Même si Spielberg est l'un des cinéastes et producteurs les plus puissants à Hollywood, la mise en chantier de Lincoln n'aura pas été de tout repos. Dès la publication, en 1999, du livre Team of Rivals, écrit par Doris Kearns Goodwin, Spielberg en fait l'un de ses principaux projets. Mais les scénaristes auxquels il fait appel ne parviennent pas à accoucher d'un script satisfaisant. C'est finalement le dramaturge Tony Kushner (Angels in America) qui signera la version définitive d'un scénario basé en partie sur le livre de Doris Kearns Goodwin.

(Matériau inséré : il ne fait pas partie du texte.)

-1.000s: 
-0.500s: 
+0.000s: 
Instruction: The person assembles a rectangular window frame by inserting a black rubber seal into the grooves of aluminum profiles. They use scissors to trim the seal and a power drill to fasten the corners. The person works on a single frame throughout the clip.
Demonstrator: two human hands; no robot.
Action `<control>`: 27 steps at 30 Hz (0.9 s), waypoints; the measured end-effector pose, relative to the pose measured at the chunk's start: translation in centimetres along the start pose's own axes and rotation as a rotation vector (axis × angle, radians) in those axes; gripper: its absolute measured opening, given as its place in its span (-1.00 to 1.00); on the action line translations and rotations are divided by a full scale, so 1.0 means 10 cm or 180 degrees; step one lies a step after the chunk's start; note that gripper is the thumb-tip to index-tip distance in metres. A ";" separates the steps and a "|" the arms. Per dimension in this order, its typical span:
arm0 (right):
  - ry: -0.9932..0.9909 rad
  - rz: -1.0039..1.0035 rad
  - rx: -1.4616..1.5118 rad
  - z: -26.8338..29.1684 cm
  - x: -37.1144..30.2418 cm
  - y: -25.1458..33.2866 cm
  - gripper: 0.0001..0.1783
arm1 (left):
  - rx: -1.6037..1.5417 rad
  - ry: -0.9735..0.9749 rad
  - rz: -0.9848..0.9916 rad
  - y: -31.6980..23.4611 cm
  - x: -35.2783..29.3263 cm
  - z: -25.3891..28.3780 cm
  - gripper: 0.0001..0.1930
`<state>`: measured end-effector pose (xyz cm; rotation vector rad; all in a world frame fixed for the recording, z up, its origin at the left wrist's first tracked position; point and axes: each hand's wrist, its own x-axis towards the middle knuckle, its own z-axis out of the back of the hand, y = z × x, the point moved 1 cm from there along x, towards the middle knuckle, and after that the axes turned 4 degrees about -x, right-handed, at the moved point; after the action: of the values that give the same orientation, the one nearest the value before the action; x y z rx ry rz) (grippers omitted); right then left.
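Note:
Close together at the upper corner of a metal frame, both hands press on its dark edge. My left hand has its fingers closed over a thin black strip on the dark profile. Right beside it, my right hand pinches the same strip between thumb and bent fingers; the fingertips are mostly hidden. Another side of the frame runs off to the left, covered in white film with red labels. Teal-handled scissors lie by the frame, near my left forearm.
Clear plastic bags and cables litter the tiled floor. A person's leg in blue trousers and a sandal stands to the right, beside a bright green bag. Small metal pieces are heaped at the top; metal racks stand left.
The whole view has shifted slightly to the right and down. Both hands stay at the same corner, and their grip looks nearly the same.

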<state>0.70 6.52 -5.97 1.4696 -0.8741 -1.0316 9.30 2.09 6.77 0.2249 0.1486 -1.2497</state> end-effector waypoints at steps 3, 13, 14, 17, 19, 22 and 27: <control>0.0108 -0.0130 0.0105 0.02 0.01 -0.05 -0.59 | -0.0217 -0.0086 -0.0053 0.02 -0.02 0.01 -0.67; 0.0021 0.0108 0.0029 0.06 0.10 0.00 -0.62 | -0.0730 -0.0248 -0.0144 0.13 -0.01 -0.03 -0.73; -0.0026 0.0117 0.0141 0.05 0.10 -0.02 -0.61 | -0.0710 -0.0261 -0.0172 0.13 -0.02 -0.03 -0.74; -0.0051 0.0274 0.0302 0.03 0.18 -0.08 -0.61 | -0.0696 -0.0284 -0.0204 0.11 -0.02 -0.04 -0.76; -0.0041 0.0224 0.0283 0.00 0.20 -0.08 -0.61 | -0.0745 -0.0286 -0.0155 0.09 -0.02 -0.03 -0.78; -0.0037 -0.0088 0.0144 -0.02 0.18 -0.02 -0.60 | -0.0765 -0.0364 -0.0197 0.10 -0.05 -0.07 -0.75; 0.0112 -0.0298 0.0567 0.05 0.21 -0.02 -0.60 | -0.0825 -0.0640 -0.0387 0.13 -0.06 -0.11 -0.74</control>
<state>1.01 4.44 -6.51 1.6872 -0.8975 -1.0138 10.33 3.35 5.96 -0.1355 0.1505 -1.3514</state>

«Même si j'ai beaucoup lu sur Lincoln, j'ai découvert plein de choses que je ne savais pas, confie le cinéaste. La lourdeur de sa responsabilité ne m'avait jamais frappé à ce point. Quand on y pense, Lincoln fut, dans notre histoire, le seul président à devoir gouverner sous la menace d'une scission de l'Union. On dit qu'il souffrait de dépression, mais on se demande en même temps comment il a fait pour ne pas craquer au cours de son premier mandat, alors que la guerre civile faisait rage autour de lui. On avait évalué à 600 000 le nombre des victimes. Les historiens s'accordent aujourd'hui à dire que cette guerre a fait 750 000 morts!»

Pas de politique

Un personnage historique appelle-t-il obligatoirement un film politique? Selon Steven Spielberg, non. Le cinéaste se défend en outre d'avoir voulu s'immiscer dans la plus récente campagne électorale présidentielle avec ce film. Qui prend d'ailleurs l'affiche 10 jours après la réélection de Barack Obama. À l'époque où Abraham Lincoln fut élu, le paysage politique était bien différent. En 1860, le Parti républicain incarnait l'idéologie plus progressiste...

«Croyez-moi, si j'avais pu faire ce film dès l'an 2000, je l'aurais fait, insiste Spielberg. Il aurait peut-être été aussi pertinent de le sortir en 2009 pour célébrer le 200e anniversaire de la naissance de Lincoln, mais je n'étais pas prêt. Ma démarche n'a rien à voir avec celle d'un cinéaste militant qui voudrait visiter la grande histoire pour mieux tendre un miroir à la politique contemporaine. À mon avis, le bon moment pour mettre un film en chantier, c'est quand le scénario est bon!»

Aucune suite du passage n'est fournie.